Les psychothérapies comportementales s'attaquent aux racines même de la dépendance. Elles permettent de repérer dans le vécu de chaque fumeur les raisons de leur addiction et aident à changer leur comportement.
Les thérapies comportementales et cognitives ont été créées pour aider les malades à changer leur comportement face à une addiction (sevrage tabagique, jeux compulsifs, troubles alimentaires ou encore dépendance à l'alcool). Elles reposent sur un travail en groupe pendant plusieurs séances et proposent d'aider les fumeurs à identifier les raisons de leur dépendance à la nicotine. Le taux de réussite de ces thérapies est multiplié par deux. Le travail s'articule autour de plusieurs points :
1/ Renforcer la motivation :
L'arrêt du tabac suppose de la volonté. La première séance de thérapie s'attache à ce que le fumeur identifie les avantages et les inconvénients de son comportement face à la cigarette. Pour renforcer la motivation, le fumeur doit également identifier ses craintes face à l'arrêt du tabac (peur de grossir, peur de ne plus pouvoir se concentrer ou d'être irritable...). Le thérapeute peut ainsi juger si le moment est bien choisi ou non et récolter les arguments négatifs du fumeur pour qu'il retrouve sa confiance en soi, gage de réussite.
2/ Repérer et éviter les situations déclenchantes :
La thérapie s'attache ensuite à repérer les situations déclenchantes à la prise de tabac. Le fumeur est ainsi invité à tenir un « carnet de bord » de sa consommation pour identifier les situations qui ont favoriser la prise d'une cigarette. Une fois identifiées, ces situations sont décryptées avec le fumeur pour qu'il réussisse à se passer de la cigarette qu'il aurait en temps normal allumée. Le but à ce stade de la thérapie n'est pas forcément d'arrêter le tabac ni réduire la consommation mais d'aider à faire prendre conscience le fumeur de son comportement. Le but est d'éteindre le conditionnement. Cette étape clé de la thérapie est associée à un partage de la décision avec ses proches pour obtenir du soutien de la part de la famille, des amis, des collègues de travail...
3/ Gérer ses envies de fumer :
La phase ultime de la thérapie passe dans le vif du sujet puisqu'il s'agit de mettre en place une stratégie pour mieux gérer ses envies de fumer. Ces stratégies reposent sur l'évitement des situations déclenchantes par la mise en place d'activités de remplacement, la recherche de soutien de l'entourage. Le thérapeute donne au fur et à mesure des séances une aide technique et psychologique pour que le fumeur tienne le coup même seul. Il reprend un par un les éléments de crainte identifiés lors de la première séance pour encourager et soutenir la motivation.

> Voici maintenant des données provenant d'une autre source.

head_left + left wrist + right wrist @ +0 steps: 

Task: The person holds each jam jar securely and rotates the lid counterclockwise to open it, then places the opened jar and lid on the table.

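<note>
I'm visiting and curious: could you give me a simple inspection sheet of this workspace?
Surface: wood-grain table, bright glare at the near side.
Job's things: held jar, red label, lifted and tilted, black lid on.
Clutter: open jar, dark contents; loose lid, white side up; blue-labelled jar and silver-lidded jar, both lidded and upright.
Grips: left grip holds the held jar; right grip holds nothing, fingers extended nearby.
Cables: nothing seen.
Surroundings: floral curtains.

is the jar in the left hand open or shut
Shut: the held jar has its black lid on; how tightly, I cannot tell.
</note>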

La psychothérapie comportementale peut être utilisée aussi bien en préparation du sevrage que pendant celui-ci ou pour éviter des récidives. Si le fumeur est face à une rechute, elle sera beaucoup mieux assimilée par le patient qui aura avec lui les moyens d'analyse pour corriger son comportement jusqu'à l'arrêt définitif. En moyenne une thérapie compte 6 à 7 séances collectives misent en place soit au sein du milieu professionnel soit en dehors dans le cadre d'une consultation de tabacologie.